(Description of the task)
The reply should reproduce every line of the data below word for word, minus any images.

(Dataset excerpt)
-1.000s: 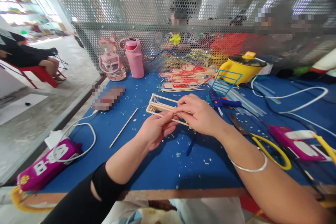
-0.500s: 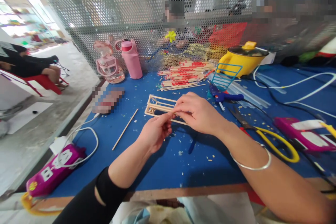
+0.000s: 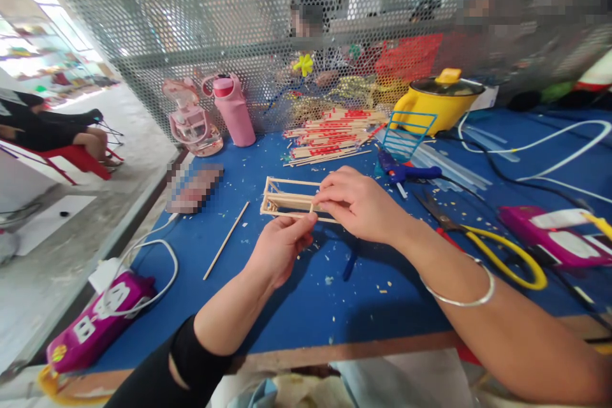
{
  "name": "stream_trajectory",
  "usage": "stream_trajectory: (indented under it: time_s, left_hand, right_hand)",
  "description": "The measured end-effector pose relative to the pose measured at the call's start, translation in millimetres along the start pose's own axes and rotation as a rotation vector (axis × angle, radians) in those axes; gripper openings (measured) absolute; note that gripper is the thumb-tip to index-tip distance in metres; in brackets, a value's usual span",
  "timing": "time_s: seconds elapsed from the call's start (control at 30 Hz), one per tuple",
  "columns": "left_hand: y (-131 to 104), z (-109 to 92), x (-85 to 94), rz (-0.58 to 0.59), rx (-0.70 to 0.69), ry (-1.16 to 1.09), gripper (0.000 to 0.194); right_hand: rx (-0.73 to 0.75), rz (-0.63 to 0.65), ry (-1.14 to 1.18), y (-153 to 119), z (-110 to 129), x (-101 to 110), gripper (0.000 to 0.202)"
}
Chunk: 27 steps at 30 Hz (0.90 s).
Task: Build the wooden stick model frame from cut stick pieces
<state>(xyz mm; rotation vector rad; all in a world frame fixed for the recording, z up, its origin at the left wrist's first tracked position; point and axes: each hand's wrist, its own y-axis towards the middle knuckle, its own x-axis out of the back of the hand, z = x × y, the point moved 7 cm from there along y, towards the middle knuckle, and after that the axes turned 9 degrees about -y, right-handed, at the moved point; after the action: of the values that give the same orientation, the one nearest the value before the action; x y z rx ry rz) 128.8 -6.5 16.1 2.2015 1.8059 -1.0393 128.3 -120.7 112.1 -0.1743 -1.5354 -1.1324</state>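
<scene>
Between my hands is a small open frame of thin wooden sticks (image 3: 287,199), longer than it is wide. My left hand (image 3: 282,245) pinches its near lower stick between thumb and fingers. My right hand (image 3: 351,204) is closed at the frame's right part, fingertips pinched near a short crosspiece; whether they hold a separate piece is hidden. A single loose stick (image 3: 226,240) lies on the blue table left of my left hand. Behind the frame is a pile of wooden sticks (image 3: 329,134) with red wrapping.
Right of my hands are a blue glue gun (image 3: 406,172), clear glue sticks (image 3: 452,169), yellow-handled scissors (image 3: 502,255) and a teal wire rack (image 3: 408,134). A yellow pot (image 3: 437,108), pink bottles (image 3: 234,111), a phone (image 3: 196,188) and purple power strips (image 3: 102,319) stand or lie around. Perforated metal backs the table.
The stick frame has turned slightly, with its long side showing more squarely. My left thumb has shifted a little along the near stick. The whole view has moved slightly.
</scene>
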Motion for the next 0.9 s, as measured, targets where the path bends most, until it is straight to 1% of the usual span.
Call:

(Your solution)
-1.000s: 
-0.500s: 
+0.000s: 
{
  "name": "stream_trajectory",
  "usage": "stream_trajectory: (indented under it: time_s, left_hand, right_hand)",
  "description": "The measured end-effector pose relative to the pose measured at the call's start, translation in millimetres along the start pose's own axes and rotation as a rotation vector (axis × angle, radians) in those axes; gripper openings (measured) absolute; note that gripper is the thumb-tip to index-tip distance in metres; in brackets, a value's usual span",
  "timing": "time_s: seconds elapsed from the call's start (control at 30 Hz), one per tuple",
  "columns": "left_hand: y (-131 to 104), z (-109 to 92), x (-85 to 94), rz (-0.58 to 0.59), rx (-0.70 to 0.69), ry (-1.16 to 1.09), gripper (0.000 to 0.194); right_hand: rx (-0.73 to 0.75), rz (-0.63 to 0.65), ry (-1.14 to 1.18), y (-153 to 119), z (-110 to 129), x (-101 to 110), gripper (0.000 to 0.202)"
}
Chunk: 27 steps at 30 Hz (0.90 s).
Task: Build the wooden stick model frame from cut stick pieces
<state>(xyz mm; rotation vector rad; all in a world frame fixed for the recording, z up, its origin at the left wrist's first tracked position; point and axes: each hand's wrist, its own y-axis towards the middle knuckle, its own x-axis out of the back of the hand, z = x × y, the point moved 7 cm from there along y, towards the middle knuckle, and after that the axes turned 9 degrees about -y, right-handed, at the moved point; after the action: of the values that give the same orientation, the one nearest the value before the action; x y z rx ry rz) 128.8 -6.5 16.1 2.2015 1.8059 -1.0393 128.3 -120.7 112.1 -0.1743 -1.5354 -1.1324</state>
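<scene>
Between my hands is a small open frame of thin wooden sticks (image 3: 287,199), longer than it is wide. My left hand (image 3: 282,245) pinches its near lower stick between thumb and fingers. My right hand (image 3: 351,204) is closed at the frame's right part, fingertips pinched near a short crosspiece; whether they hold a separate piece is hidden. A single loose stick (image 3: 226,240) lies on the blue table left of my left hand. Behind the frame is a pile of wooden sticks (image 3: 329,134) with red wrapping.
Right of my hands are a blue glue gun (image 3: 406,172), clear glue sticks (image 3: 452,169), yellow-handled scissors (image 3: 502,255) and a teal wire rack (image 3: 408,134). A yellow pot (image 3: 437,108), pink bottles (image 3: 234,111), a phone (image 3: 196,188) and purple power strips (image 3: 102,319) stand or lie around. Perforated metal backs the table.
The stick frame has turned slightly, with its long side showing more squarely. My left thumb has shifted a little along the near stick. The whole view has moved slightly.
</scene>
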Motion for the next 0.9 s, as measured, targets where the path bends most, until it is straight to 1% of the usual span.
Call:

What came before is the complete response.